The design looks at the core idea of shelter in an exposed environment.
Using locally sourced Victorian timber was the best material choice available in achieving a sustainable outcome, while also providing strong structural, aesthetic, durability and low embodied energy outcomes. Coupled with the employment of local, regional skilled lamination workshops, Stockwell enabled the project to be delivered locally.
The impressive final outcome of the Croft House showcases the intimate relationship a building can have with its surroundings. The robust building shell opens up in a gesture to nature, but provides solid protection where needed.
Further to this, the house showcases the craftsmanship of the team of carpenters. Traditional joinery techniques like scarf jointed beams, mix with highly inventive modern joinery like the sine curve ring beam and convex and concave timber ceiling volume.
The steeply curved form creates a protected garden from which to view the sea and sky. The shelter is extended by the tapered facade buttresses, built with local renewable pine framing and ply bracing.
The plastic deformity of timber is not generally considered its most desirable characteristic, thought it is well and truly put on show at the Croft House, through the use of the spring bent 400x100 laminated Vic ash beams that achieve the sine curve perimeter.
The unique roof shape required significant geometric studies to map out the convex on one side and concave on the other. Computer generated scissor trusses were designed to support the curved elements, and allowed assembly and construction by local truss makers. The building elements were prefabricated from the computer drawings to minimise waste, and the roof shape was assembled in a single day for the laminated ring beam, and a single day for the roof trusses.
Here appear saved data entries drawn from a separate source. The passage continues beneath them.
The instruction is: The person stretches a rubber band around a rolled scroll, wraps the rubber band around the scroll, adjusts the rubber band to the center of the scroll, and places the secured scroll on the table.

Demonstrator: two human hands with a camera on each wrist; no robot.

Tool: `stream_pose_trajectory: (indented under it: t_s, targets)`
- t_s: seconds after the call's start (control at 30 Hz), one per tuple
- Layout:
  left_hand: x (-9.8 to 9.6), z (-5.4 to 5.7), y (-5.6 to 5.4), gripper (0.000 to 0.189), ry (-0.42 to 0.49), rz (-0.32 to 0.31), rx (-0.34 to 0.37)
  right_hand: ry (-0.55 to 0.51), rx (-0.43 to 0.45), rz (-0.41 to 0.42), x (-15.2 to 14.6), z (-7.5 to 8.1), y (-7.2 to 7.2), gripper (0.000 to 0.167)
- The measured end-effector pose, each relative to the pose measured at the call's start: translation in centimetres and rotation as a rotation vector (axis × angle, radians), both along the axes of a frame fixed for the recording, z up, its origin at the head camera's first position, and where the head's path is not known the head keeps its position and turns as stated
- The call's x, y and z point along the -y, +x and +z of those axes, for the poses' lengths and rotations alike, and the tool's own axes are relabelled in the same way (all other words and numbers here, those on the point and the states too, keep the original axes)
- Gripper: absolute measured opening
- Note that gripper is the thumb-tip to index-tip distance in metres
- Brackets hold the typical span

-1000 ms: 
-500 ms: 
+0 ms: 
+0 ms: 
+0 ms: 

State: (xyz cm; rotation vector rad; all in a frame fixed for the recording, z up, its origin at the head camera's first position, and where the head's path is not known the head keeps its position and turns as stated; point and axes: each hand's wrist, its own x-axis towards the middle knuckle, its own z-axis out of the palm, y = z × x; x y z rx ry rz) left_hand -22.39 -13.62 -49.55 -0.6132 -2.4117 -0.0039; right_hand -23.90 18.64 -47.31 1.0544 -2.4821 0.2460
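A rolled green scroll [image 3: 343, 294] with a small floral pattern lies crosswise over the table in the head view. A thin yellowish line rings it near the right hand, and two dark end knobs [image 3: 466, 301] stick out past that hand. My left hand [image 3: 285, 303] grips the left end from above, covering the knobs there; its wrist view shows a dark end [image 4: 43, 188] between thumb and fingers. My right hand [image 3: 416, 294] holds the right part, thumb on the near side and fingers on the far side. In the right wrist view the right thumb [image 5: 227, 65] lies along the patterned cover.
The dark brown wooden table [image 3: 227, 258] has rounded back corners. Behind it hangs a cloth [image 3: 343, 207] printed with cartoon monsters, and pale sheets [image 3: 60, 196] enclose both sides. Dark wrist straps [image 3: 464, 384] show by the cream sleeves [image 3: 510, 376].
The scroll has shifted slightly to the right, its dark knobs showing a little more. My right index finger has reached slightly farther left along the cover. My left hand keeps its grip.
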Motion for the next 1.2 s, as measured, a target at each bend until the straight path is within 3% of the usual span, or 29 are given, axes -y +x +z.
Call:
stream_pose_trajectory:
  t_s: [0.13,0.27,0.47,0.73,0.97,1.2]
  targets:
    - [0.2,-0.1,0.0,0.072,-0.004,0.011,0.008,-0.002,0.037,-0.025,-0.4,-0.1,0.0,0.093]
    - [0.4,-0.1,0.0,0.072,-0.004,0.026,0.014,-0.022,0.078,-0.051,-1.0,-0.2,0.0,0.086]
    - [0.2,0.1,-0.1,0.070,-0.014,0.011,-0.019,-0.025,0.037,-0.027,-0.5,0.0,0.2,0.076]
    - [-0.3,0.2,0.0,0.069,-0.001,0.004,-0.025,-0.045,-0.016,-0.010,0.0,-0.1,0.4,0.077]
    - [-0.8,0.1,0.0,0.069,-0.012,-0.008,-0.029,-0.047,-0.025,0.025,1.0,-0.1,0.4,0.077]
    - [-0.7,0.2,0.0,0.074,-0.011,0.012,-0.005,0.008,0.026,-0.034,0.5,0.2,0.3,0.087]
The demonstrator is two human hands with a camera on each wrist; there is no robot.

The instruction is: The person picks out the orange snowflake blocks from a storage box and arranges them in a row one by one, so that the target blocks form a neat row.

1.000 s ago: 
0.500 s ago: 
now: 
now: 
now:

The low embodied energy of the locally sourced and renewable timber building frame adds an insulating layer to the large thermal mass of the internal rammed earth and concrete walls. The two thermal properties work together to create a high performance thermal envelope for passive living.
The necessary design outcome was to offer a hard wearing external shield, housing a more intimate internal timber and rammed earth cocoon. The beachside location and adjacent small lake present a beautiful location for the home, but one that required a sensitive approach to nature.
An ‘upturned boat’ is the metaphor of choice for Stockwell, evoking a warm and protective environment amidst rough conditions.
The shell is entirely clad in zinc, which has excellent resistance to water and rust.
The interior features a minimal palette of 2-3 materials. Plywood timber lining features next to the thick blade walls of rammed earth, which provide the necessary thermal mass, along with the concrete slab.
The highly reflective polished concrete maintains a warm glow inside, infusing a homeliness to the often cold material. The timber lined roof adds to this glow by contributing a yellow hue.
The unusual roof geometry becomes the most intriguing inside the home. The curved central beam directs the eye through the home, gesturing movement through the space. The concave side of the roof embraces the central courtyard, inviting constant attention to nature.